To get into the mood, here‘s Frank Sinatra.

And now:

LOVE . . .

Keith Olbermann has some thoughts.


Betsy Uprichard: ‘Forty-five years ago I picketed and went to jail for civil rights. Last week I was very proud to see that my efforts were not in vain. But now I find that my fellow citizens have voted against my right to marry a person of my own choosing. Discrimination and bigotry in another guise, in another time. Can you ask our incoming President to please try to find a way to give me the rights that all our other citizens enjoy by allowing me to marry my partner of 27 years for the third, and hopefully final, time?’

(Being from San Francisco, Betsy was first able to marry in February, 2004, when Mayor Newsome ordered the city and county to issue marriage licenses to same-sex couples. Six months later the California Supreme Court voided those marriages, saying the mayor had no authority to do so. In 2005 and then again in 2007, the legislature voted to allow marriage, only to be vetoed by the governor. This May, the Court overturned the ban. For a second time, Betsy could marry her partner. Last week, by a narrow majority, California voters annulled that right – eliciting the aforelinked Keith Olbermann comment.)

Here are things I think people on both sides of this issue might agree on:

1. The government should never, ever be allowed to tell churches whom they must or may not marry.

2. We all deserve equal rights under the law.*

3. Unless and until the Supreme Court makes a national ruling, the good people of Massachusetts (and their judges) may come down differently on this issue from the good people of Mississippi (and theirs).

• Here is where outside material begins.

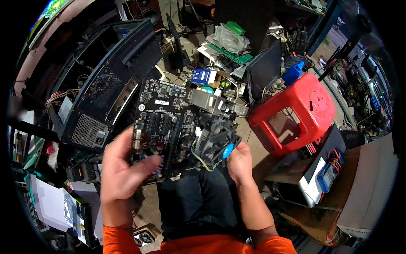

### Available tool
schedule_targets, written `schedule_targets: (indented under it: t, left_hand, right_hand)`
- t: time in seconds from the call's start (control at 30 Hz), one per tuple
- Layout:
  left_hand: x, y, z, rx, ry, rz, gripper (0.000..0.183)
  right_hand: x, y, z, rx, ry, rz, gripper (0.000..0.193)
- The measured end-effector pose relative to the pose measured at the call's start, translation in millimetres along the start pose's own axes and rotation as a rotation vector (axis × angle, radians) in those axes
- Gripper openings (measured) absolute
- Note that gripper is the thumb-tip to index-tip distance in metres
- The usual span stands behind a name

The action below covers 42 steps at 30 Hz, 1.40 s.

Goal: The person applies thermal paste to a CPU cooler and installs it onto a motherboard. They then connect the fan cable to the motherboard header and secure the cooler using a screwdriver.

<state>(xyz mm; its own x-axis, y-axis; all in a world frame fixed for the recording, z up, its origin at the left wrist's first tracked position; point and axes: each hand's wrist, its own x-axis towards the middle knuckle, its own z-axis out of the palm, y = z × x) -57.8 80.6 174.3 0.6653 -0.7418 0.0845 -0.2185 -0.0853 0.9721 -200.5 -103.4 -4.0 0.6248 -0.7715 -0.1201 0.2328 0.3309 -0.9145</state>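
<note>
Between my hands, above my lap, is a black computer motherboard [163, 114], its component side facing up. My left hand [124, 169] grips its left edge, with the thumb lying over the board near the lower left slots. A black CPU fan cooler [215, 137] with a round blue sticker is mounted on the board's right side. My right hand [240, 163] holds the board's right edge beside the fan; its fingertips are hidden beneath. Metal port housings [207, 101] line the board's upper right edge.
An opened black computer case [114, 80] lies to the left. At the right stands a red plastic stool [296, 112], with a blue multimeter [330, 175] below it. Beyond the board are a blue box [204, 77], a dark monitor [264, 70] and a green circuit board [231, 54].
</note>
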Motion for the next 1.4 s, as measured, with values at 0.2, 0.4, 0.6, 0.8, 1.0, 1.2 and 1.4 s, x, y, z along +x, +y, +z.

4. In the meantime, if two people are legally married in a state (or country) that does recognize their right to do so, Uncle Sam should treat that married couple the same way it treats any other couple (even if Mississippi doesn’t).

As for the President elect, I assume his primary focus will be the economy, energy, health care, education, and national security – not gay marriage.

But there are three things I think he will do:

  • First, he will keep the Supreme Court, where all this is likely to be decided eventually, from tilting even further right if and when progressive Justices Stevens (88) and/or Ginsberg (75) retire.He may even get the opportunity to tilt it back a click if one of the (younger) conservatives should go.
  • Second, he will use the bully pulpit to bring folks along on this issue – especially in the black churches.Indeed, he has already done some of this.**
  • Finally, I think he would sign a bill, if Congress passed one, requiring the federal government to recognize marriages performed in states where they are legal.

* The government can set speed limits – but it can’t set a lower limit based on your gender or your skin color, your nationality or your political affiliation, your religious affiliation or your sexual orientation.  That same reasoning should apply liquor licenses, hunting licenses, drivers’ licenses, peddlers’ licenses, concealed weapons permits, unemployment benefits, Medicare benefits, Social Security survivor’s benefits, college loans, pilots’ licenses, plumbers’ licenses . . . so maybe also marriage licenses?

** During the campaign, he went to Ebenezer Baptist Church and said that we need to get over homophobia in the African-American community — that “if we’re honest with ourselves, we’ll embrace our gay brothers and sisters instead of scorning them.”  Or so recalled Michelle Obama this summer, saying, “Barack’s got the courage to talk to skeptical audiences.  That’s why he told a crowd at a rally in Texas that gays and lesbians deserve equality.  Now, the crowd got pretty quiet.  But Barack said ‘now, I’m a Christian, and I praise Jesus every Sunday.’  And the crowd started cheering. Then he said, ‘I hear people saying things that I don’t think are very Christian with respect to people who are gay and lesbian.’  And you know what?  The crowd KEPT cheering.”